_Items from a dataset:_
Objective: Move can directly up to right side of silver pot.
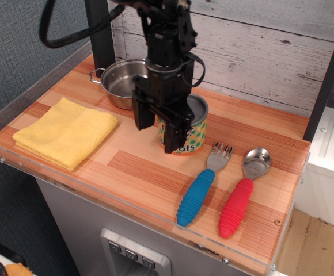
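Beside the silver pot (121, 82), jaws apparently grip the can (191, 133).

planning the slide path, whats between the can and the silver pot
Only the pincer gripping the can; bare wood otherwise up to the silver pot, per the single view.

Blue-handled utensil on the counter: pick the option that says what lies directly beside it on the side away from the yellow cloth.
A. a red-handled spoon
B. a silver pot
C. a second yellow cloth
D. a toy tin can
A: the red-handled spoon lies just beyond the blue-handled fork, roughly parallel to it, on the side away from the yellow cloth; the silver pot and can sit farther back.
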Robot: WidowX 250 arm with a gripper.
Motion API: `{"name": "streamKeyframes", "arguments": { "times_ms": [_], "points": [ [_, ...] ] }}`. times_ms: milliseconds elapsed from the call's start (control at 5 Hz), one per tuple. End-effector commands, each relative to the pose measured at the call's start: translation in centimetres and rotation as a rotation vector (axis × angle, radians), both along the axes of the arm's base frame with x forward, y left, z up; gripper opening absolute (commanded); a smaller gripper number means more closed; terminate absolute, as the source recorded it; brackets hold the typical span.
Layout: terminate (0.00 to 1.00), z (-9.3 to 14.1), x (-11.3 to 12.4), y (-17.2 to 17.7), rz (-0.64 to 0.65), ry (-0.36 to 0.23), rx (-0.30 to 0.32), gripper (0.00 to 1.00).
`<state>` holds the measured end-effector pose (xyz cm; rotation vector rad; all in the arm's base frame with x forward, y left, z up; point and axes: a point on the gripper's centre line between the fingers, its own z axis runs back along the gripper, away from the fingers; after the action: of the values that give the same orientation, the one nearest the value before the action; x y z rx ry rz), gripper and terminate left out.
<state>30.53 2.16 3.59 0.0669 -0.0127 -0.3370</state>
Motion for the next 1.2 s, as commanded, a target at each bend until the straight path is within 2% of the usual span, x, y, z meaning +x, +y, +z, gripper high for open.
{"name": "streamKeyframes", "arguments": {
  "times_ms": [0, 800, 1000],
  "points": [
    [0.0, 1.5, 2.7, 0.1, -0.025, -0.092, -0.026, 1.0],
    [0.0, 1.8, 6.0, -1.7, -0.076, -0.159, -0.036, 1.0],
    [0.0, 2.2, 6.0, -2.0, -0.082, -0.179, -0.043, 1.0]
  ]
}}
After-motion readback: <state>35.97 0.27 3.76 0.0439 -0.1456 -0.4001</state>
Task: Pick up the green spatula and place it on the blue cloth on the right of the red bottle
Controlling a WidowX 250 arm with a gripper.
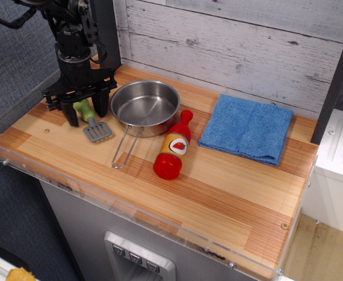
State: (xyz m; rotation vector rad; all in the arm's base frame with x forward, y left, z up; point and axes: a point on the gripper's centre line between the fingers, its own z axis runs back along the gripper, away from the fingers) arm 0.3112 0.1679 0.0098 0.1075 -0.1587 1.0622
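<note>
The green spatula (pixel 96 131) lies at the left end of the wooden tabletop (pixel 218 187), its green handle pointing back and its grey slotted blade toward the front. My gripper (pixel 86 110) is lowered over the handle and open, with one black finger on each side of it. The red bottle (pixel 172 147) lies near the middle of the table, its neck pointing back. The blue cloth (pixel 247 127) lies flat to the right of the bottle.
A steel pan (pixel 143 105) with a wire handle sits just right of my gripper, close to its right finger. A clear acrylic rim (pixel 101 190) runs along the front and left edges. A plank wall (pixel 236 47) stands behind.
</note>
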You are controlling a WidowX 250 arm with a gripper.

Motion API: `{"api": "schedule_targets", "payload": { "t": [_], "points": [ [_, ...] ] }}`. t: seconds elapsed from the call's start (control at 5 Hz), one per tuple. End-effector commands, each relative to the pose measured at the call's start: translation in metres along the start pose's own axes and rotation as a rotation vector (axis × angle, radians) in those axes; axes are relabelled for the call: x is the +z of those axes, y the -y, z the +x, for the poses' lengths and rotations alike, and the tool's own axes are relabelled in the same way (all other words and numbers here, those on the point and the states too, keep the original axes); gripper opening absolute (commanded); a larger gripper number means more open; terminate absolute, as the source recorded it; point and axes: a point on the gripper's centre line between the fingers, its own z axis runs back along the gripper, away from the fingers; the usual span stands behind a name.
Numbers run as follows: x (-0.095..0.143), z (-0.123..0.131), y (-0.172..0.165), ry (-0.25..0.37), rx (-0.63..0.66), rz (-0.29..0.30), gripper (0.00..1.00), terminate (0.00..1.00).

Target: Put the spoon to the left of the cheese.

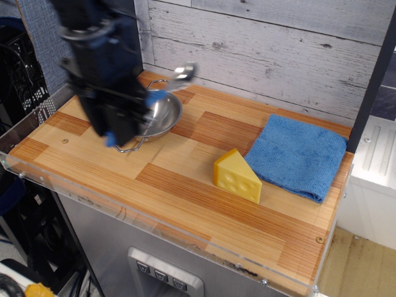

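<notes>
My gripper point(125, 119) is black and hangs over the left part of the wooden table point(185, 201), in front of the steel bowl. It is shut on the spoon point(184, 72), held in the air. The spoon's silver bowl sticks out up and to the right, and its blue handle runs down-left through the fingers, with the blue end showing below them. The yellow cheese wedge point(237, 176) sits on the table to the right of the gripper, well apart from it.
A round steel bowl with wire handles point(164, 114) stands partly hidden behind the gripper. A folded blue cloth point(298, 154) lies at the right. A grey plank wall and a dark post point(139, 31) close the back. A clear rail point(154, 226) lines the front edge.
</notes>
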Motion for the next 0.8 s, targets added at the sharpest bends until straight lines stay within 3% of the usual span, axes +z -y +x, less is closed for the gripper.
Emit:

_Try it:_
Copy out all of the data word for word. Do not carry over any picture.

_Reply to the exercise:_
Objective: Move can directly up to right side of silver pot.
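Beside the silver pot (121, 82), jaws apparently grip the can (191, 133).

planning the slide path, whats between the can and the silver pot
Only the pincer gripping the can; bare wood otherwise up to the silver pot, per the single view.

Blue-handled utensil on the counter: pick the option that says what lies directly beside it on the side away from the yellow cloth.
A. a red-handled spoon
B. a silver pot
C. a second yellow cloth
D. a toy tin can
A: the red-handled spoon lies just beyond the blue-handled fork, roughly parallel to it, on the side away from the yellow cloth; the silver pot and can sit farther back.
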Robot: WidowX 250 arm with a gripper.
Motion API: `{"name": "streamKeyframes", "arguments": { "times_ms": [_], "points": [ [_, ...] ] }}`. times_ms: milliseconds elapsed from the call's start (control at 5 Hz), one per tuple. End-effector commands, each relative to the pose measured at the call's start: translation in centimetres and rotation as a rotation vector (axis × angle, radians), both along the axes of the arm's base frame with x forward, y left, z up; gripper opening absolute (commanded); a smaller gripper number means more closed; terminate absolute, as the source recorded it; brackets hold the typical span.
Layout: terminate (0.00 to 1.00), z (-9.3 to 14.1), x (-11.3 to 12.4), y (-17.2 to 17.7), rz (-0.64 to 0.65), ry (-0.36 to 0.23), rx (-0.30 to 0.32), gripper (0.00 to 1.00).
`<state>` holds the measured end-effector pose (xyz cm; rotation vector rad; all in the arm's base frame with x forward, y left, z up; point and axes: a point on the gripper's centre line between the fingers, its own z axis runs back along the gripper, away from the fingers; after the action: of the values that give the same orientation, the one nearest the value before the action; x y z rx ry rz), gripper and terminate left out.
<state>30.53 2.16 3.59 0.0669 -0.0127 -0.3370</state>
Motion for the next 1.2 s, as commanded, a target at each bend until the straight path is within 2% of the usual span, x, y, z meaning +x, +y, +z, gripper high for open.
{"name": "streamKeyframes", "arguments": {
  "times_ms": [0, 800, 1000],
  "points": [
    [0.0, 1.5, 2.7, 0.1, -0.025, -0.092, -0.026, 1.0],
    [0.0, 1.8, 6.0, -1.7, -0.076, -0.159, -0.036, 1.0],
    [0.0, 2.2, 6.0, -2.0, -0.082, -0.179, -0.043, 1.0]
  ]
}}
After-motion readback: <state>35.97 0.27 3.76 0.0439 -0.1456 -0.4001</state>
Task: Pick up the green spatula and place it on the blue cloth on the right of the red bottle
Controlling a WidowX 250 arm with a gripper.
State: (xyz m; rotation vector rad; all in the arm's base frame with x forward, y left, z up; point and axes: a point on the gripper's centre line between the fingers, its own z axis runs back along the gripper, away from the fingers) arm 0.3112 0.1679 0.0098 0.1075 -0.1587 1.0622
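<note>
The green spatula (pixel 96 131) lies at the left end of the wooden tabletop (pixel 218 187), its green handle pointing back and its grey slotted blade toward the front. My gripper (pixel 86 110) is lowered over the handle and open, with one black finger on each side of it. The red bottle (pixel 172 147) lies near the middle of the table, its neck pointing back. The blue cloth (pixel 247 127) lies flat to the right of the bottle.
A steel pan (pixel 143 105) with a wire handle sits just right of my gripper, close to its right finger. A clear acrylic rim (pixel 101 190) runs along the front and left edges. A plank wall (pixel 236 47) stands behind.
</note>
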You are controlling a WidowX 250 arm with a gripper.

Motion API: `{"api": "schedule_targets", "payload": { "t": [_], "points": [ [_, ...] ] }}`. t: seconds elapsed from the call's start (control at 5 Hz), one per tuple. End-effector commands, each relative to the pose measured at the call's start: translation in metres along the start pose's own axes and rotation as a rotation vector (axis × angle, radians) in those axes; axes are relabelled for the call: x is the +z of those axes, y the -y, z the +x, for the poses' lengths and rotations alike, and the tool's own axes are relabelled in the same way (all other words and numbers here, those on the point and the states too, keep the original axes); gripper opening absolute (commanded); a larger gripper number means more open; terminate absolute, as the source recorded it; point and axes: a point on the gripper's centre line between the fingers, its own z axis runs back along the gripper, away from the fingers; the usual span stands behind a name.
Numbers run as follows: x (-0.095..0.143), z (-0.123..0.131), y (-0.172..0.165), ry (-0.25..0.37), rx (-0.63..0.66), rz (-0.29..0.30), gripper (0.00..1.00), terminate (0.00..1.00).

Target: Put the spoon to the left of the cheese.


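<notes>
My gripper point(125, 119) is black and hangs over the left part of the wooden table point(185, 201), in front of the steel bowl. It is shut on the spoon point(184, 72), held in the air. The spoon's silver bowl sticks out up and to the right, and its blue handle runs down-left through the fingers, with the blue end showing below them. The yellow cheese wedge point(237, 176) sits on the table to the right of the gripper, well apart from it.
A round steel bowl with wire handles point(164, 114) stands partly hidden behind the gripper. A folded blue cloth point(298, 154) lies at the right. A grey plank wall and a dark post point(139, 31) close the back. A clear rail point(154, 226) lines the front edge.
</notes>
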Motion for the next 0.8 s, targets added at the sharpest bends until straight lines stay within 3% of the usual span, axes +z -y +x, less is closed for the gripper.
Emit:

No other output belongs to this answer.